**What the exercise asks:**
Could you restate word for word every line of the records below, from the first one to the one holding "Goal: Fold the"?

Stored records

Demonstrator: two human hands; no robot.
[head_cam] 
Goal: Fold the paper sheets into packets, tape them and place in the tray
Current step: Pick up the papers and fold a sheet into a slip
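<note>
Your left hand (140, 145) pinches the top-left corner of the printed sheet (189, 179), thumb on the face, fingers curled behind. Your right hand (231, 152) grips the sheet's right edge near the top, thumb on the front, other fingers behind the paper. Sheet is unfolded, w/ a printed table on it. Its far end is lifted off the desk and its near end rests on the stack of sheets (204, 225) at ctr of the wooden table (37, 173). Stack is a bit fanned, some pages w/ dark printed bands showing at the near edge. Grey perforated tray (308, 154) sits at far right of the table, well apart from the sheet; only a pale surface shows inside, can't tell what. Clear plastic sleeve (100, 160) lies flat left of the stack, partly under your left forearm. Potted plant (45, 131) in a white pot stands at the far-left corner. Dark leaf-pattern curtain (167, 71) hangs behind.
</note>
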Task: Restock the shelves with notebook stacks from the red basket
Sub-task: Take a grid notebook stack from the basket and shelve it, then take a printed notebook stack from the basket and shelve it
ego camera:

**Problem solution:**
Demonstrator: two human hands; no robot.
[head_cam] 
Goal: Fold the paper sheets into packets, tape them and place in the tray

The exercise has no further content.